> [Exercise description]:
Output, please, exactly those lines of the listing that come before the line with "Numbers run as", along with that line itself.

> [Dataset excerpt]:
****
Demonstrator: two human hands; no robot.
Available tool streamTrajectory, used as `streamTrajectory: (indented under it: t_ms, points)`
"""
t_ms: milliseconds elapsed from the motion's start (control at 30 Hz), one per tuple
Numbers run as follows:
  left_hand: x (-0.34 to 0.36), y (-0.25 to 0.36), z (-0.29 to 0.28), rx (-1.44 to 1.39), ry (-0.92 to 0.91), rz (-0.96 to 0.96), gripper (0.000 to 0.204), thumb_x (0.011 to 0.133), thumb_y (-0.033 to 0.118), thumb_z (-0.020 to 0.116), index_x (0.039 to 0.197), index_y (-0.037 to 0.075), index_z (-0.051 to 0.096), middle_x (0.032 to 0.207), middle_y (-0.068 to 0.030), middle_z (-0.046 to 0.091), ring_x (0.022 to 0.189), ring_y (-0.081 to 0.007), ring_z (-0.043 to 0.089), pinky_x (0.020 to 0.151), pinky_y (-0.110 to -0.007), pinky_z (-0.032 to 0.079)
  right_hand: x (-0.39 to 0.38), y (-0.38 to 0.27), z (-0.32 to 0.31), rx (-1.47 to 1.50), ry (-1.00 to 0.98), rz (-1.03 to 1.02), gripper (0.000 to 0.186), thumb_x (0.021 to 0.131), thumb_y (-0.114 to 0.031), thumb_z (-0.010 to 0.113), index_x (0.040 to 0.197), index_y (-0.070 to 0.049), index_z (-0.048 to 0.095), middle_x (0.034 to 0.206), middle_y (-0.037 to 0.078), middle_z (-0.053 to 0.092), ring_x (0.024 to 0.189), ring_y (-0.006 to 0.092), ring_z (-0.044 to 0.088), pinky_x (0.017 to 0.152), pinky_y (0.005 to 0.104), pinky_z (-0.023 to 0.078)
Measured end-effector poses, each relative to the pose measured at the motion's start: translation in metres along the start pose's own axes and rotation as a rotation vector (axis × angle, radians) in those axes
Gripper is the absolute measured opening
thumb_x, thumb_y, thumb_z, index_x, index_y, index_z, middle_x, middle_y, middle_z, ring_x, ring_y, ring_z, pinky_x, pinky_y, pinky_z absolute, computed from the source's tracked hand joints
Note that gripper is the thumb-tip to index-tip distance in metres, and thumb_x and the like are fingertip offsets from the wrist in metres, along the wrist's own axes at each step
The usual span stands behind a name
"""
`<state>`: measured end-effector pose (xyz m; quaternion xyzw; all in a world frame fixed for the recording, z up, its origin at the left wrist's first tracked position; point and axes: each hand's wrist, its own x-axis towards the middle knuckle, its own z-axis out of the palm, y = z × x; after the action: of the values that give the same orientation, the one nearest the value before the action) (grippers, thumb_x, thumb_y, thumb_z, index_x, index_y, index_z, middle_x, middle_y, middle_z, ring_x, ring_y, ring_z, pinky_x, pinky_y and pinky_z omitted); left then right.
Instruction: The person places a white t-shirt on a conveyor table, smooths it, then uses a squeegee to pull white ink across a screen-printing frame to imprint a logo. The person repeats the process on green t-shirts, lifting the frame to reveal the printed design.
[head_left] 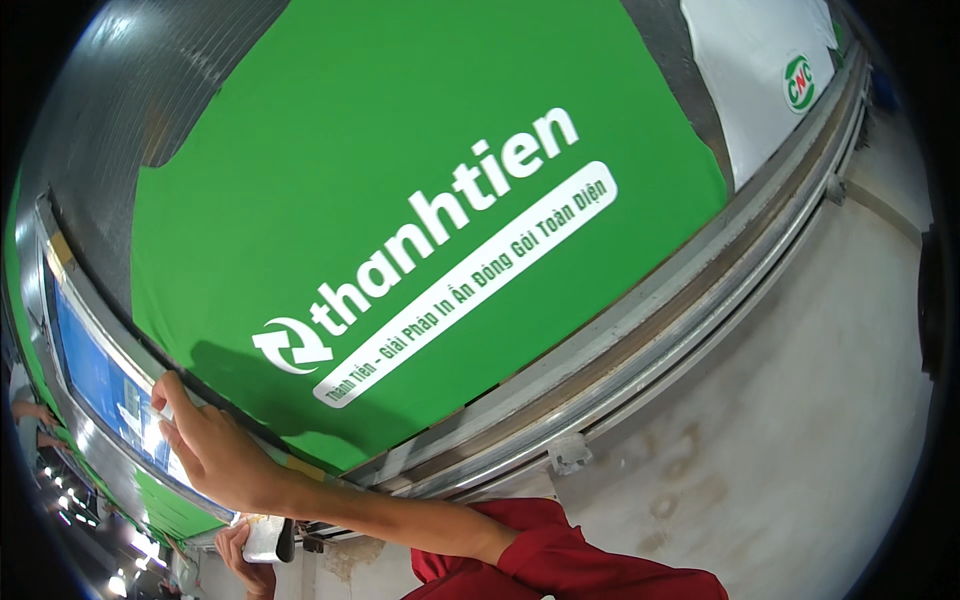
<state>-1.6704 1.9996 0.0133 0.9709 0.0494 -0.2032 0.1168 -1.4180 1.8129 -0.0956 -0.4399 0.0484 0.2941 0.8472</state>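
My right hand (205, 435) reaches across to the left, fingers curled on the edge of a screen frame (105, 355) with a blue mesh. My left hand (248, 550), low beside it, grips a silver block-like tool with a dark edge (268, 538), possibly a squeegee. Right of the frame, a green fabric piece (440, 120) with white printed lettering and an emblem lies flat on a dark board (170, 80), and the shadow of my hand and arm falls on it.
A metal rail (700, 270) with small brackets runs along the board's near edge, above a stained pale floor (760, 430). A white fabric piece (740, 60) with a round emblem lies upper right. Another person's hands (40, 420) show at the far left.
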Motion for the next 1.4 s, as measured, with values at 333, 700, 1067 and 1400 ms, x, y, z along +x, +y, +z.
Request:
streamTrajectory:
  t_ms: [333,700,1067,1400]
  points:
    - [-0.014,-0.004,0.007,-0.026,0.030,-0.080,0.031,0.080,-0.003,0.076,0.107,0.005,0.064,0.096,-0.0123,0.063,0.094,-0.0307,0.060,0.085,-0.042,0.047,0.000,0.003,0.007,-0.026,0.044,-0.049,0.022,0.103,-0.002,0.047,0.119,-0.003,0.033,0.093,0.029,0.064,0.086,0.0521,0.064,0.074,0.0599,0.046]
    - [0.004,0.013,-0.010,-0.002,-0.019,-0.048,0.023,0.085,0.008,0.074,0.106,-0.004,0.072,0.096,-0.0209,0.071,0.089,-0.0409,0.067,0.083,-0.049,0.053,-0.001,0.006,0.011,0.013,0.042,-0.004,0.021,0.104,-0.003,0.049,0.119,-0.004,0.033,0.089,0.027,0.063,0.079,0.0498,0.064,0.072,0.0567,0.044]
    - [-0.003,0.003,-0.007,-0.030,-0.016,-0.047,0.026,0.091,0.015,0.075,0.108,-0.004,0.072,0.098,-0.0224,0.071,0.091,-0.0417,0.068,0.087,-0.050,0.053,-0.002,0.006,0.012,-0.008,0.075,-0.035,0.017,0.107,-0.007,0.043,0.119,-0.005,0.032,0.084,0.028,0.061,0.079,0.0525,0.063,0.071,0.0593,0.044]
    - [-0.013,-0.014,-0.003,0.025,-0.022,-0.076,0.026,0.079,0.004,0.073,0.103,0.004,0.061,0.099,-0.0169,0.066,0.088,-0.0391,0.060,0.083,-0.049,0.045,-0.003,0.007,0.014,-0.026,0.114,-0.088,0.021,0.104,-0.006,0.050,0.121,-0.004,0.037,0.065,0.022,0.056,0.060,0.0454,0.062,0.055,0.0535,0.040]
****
> [Answer to this problem]:
Demonstrator: two human hands; no robot.
Available tool streamTrajectory, used as `streamTrajectory: (indented under it: t_ms, points)`
"""
t_ms: milliseconds elapsed from the motion's start (control at 30 Hz), one per tuple
Numbers run as follows:

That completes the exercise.